Iranian environmentalist (born 1966)

Mohammad Darvish (محمد درویش; born January 24, 1966, in Tehran) is an Iranian environmentalist and desert researcher. He is currently the head on Environment committee in Iran branch of UNESCO. He has worked for three decades as a Desert Researcher and explorer of desertification components at the Research Institute of Iran's Forest and Range lands.

He has been created effective campaigns for rescuing foresters from execution, buying fire extinguishing equipment, forming a people's unit for the conservation of Sardasht forests in Zagros, raising funds to cover treatment costs for the families of environmental activists, etc. even under the most difficult economic conditions of the country.

He also made an extensive effort to bestow an organizational structure on environmental NGOs to form them into state and national networks.

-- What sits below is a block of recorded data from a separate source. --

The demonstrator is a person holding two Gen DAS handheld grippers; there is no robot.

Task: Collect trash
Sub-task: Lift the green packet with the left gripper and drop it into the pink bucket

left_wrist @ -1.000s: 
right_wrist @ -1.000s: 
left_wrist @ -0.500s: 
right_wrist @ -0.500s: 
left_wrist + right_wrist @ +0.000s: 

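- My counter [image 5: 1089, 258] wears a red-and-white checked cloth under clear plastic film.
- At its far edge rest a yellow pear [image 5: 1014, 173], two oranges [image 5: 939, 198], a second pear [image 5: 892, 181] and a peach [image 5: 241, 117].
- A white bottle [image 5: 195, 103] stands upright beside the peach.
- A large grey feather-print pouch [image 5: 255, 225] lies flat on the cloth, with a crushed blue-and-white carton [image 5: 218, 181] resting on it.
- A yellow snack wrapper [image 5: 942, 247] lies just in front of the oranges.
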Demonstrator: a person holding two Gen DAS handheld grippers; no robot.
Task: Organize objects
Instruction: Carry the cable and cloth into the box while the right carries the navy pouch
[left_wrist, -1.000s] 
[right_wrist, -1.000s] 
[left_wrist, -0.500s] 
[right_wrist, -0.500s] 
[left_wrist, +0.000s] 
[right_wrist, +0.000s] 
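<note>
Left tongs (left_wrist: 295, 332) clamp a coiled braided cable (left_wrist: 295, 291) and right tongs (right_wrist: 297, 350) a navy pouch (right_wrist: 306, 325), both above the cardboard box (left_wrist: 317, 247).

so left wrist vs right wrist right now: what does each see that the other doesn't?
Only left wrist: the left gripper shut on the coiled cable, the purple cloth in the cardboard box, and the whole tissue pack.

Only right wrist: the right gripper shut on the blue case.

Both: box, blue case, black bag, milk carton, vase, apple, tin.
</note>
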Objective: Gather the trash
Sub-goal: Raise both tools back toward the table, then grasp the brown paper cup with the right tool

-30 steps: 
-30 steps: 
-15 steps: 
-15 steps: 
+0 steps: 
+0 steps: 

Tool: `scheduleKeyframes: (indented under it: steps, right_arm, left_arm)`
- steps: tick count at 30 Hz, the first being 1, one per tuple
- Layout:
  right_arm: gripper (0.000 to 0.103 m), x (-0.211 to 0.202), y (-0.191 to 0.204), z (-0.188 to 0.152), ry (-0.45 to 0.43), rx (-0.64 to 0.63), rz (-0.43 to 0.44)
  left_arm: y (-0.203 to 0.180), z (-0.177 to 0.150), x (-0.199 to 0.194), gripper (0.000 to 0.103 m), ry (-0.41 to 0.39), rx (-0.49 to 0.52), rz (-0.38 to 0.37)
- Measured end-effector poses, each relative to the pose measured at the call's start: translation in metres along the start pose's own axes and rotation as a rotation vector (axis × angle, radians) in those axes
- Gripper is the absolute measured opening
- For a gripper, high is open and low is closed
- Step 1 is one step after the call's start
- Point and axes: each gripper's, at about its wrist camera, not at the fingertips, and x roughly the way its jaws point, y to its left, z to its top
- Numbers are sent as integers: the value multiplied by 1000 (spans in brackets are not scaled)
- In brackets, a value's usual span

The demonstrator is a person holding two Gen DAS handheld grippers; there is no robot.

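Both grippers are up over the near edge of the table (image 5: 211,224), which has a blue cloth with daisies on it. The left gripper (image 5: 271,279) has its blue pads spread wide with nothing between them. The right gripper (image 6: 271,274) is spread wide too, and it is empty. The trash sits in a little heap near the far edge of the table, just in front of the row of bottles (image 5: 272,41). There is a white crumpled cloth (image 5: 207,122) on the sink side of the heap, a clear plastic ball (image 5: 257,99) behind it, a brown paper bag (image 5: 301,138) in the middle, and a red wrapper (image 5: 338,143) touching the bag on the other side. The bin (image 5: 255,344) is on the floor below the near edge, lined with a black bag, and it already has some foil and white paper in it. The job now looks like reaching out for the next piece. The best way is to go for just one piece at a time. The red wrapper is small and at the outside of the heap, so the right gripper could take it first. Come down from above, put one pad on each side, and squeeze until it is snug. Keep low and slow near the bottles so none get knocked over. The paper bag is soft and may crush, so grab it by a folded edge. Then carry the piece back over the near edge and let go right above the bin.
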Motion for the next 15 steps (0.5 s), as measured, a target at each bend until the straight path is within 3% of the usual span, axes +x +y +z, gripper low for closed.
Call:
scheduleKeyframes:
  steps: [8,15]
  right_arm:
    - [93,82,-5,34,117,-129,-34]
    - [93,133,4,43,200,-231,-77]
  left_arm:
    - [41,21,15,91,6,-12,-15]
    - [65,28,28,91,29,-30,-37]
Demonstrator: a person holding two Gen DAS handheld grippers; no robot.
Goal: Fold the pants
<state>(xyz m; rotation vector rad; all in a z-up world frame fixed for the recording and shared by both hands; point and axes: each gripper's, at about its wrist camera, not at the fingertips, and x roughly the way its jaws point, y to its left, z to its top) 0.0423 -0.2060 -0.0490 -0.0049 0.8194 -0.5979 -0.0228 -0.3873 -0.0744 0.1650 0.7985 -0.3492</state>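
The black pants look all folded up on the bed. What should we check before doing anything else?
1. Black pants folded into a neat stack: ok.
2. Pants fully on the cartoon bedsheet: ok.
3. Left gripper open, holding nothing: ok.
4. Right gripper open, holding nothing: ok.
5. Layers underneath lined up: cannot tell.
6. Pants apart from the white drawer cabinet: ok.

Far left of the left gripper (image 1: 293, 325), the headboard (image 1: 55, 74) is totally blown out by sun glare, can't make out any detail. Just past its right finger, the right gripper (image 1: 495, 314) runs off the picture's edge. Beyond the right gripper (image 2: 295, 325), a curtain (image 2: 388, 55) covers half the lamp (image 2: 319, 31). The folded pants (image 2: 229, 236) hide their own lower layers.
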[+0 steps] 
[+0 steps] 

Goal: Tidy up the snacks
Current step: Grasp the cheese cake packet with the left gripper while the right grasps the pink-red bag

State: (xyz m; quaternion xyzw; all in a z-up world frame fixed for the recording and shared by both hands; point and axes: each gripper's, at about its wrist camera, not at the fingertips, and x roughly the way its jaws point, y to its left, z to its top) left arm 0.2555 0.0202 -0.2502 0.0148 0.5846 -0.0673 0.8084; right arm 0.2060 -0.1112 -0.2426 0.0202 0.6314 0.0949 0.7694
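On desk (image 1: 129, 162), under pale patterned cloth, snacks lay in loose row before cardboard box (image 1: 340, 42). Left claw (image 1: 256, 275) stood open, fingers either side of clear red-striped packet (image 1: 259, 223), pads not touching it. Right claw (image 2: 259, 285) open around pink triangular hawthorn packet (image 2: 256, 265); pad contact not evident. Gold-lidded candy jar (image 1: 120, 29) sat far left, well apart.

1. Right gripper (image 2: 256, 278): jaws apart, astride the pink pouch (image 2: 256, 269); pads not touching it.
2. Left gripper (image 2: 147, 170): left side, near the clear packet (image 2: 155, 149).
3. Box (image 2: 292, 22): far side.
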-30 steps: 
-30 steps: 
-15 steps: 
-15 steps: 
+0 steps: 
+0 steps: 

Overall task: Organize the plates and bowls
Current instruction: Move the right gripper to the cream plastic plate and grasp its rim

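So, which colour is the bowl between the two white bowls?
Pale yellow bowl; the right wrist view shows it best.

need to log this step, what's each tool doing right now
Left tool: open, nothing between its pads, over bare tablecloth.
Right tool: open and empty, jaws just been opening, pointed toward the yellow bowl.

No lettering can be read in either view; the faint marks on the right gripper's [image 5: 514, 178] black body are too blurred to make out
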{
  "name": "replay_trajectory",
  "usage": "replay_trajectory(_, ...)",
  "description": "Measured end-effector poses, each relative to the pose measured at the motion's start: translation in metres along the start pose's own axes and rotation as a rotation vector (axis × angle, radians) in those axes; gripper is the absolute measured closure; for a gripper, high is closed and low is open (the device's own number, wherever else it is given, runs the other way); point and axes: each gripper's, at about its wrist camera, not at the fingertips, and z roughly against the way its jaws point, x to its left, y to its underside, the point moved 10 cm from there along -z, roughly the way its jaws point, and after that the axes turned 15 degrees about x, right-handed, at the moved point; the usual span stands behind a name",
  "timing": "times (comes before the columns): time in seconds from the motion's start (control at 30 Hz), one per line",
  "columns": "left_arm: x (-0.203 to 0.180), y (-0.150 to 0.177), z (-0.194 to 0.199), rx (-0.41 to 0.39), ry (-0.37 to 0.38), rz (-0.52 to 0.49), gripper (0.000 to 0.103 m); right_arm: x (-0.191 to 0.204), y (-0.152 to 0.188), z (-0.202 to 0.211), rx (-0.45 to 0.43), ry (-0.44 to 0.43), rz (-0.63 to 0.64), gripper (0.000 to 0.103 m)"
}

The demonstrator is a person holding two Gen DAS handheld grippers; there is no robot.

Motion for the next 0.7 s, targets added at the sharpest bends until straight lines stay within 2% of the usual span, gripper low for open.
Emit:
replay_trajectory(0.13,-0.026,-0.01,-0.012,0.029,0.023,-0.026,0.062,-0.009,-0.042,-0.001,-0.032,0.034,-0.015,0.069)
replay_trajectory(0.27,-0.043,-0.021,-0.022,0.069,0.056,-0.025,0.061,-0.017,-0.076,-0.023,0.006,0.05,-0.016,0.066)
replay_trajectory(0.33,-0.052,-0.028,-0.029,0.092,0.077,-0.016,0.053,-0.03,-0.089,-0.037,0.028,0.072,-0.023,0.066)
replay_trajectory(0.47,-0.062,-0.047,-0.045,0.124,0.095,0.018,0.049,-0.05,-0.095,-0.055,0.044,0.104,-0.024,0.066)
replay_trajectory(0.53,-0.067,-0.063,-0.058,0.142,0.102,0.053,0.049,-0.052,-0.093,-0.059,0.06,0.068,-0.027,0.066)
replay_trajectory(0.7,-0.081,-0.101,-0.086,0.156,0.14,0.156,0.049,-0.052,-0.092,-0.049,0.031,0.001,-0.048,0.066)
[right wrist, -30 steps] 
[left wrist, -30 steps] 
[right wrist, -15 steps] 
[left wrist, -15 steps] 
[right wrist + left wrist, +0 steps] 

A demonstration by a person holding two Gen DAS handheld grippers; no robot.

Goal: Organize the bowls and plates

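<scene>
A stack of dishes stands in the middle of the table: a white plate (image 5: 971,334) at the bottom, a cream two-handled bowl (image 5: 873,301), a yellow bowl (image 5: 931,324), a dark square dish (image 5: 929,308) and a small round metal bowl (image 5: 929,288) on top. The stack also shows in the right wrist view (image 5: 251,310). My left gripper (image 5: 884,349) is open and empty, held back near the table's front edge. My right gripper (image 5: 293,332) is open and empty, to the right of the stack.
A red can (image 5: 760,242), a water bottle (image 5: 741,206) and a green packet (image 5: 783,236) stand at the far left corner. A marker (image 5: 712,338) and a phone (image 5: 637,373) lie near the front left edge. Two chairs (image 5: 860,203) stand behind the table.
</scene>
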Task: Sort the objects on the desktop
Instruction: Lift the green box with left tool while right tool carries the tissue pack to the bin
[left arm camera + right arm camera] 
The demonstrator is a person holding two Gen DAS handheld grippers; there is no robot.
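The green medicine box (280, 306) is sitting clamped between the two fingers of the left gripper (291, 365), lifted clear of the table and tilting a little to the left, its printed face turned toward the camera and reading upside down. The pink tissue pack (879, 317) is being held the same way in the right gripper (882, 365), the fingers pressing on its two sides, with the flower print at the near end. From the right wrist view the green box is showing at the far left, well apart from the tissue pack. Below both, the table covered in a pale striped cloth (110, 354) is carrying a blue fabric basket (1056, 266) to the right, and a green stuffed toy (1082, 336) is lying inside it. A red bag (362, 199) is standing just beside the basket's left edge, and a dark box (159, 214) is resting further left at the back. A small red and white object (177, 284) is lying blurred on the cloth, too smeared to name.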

As a result, in the sixth five-year development plan, during the time that the chapter on the environment was being drafted, for the first time NGOs had the chance to participate actively and had the right to vote.

He has also helped promote bike-riding and the campaign called car-free Tuesdays in 180 towns and cities in Iran, founded the Child and Nature Foundation to help children below the age of 12 understand their country's nature better, educated others in waste management and source separation, and conducted a monumental internet petition entitled rescuing Mesopotamia from Excessive Damming in the Region of Turkey and Mesopotamia.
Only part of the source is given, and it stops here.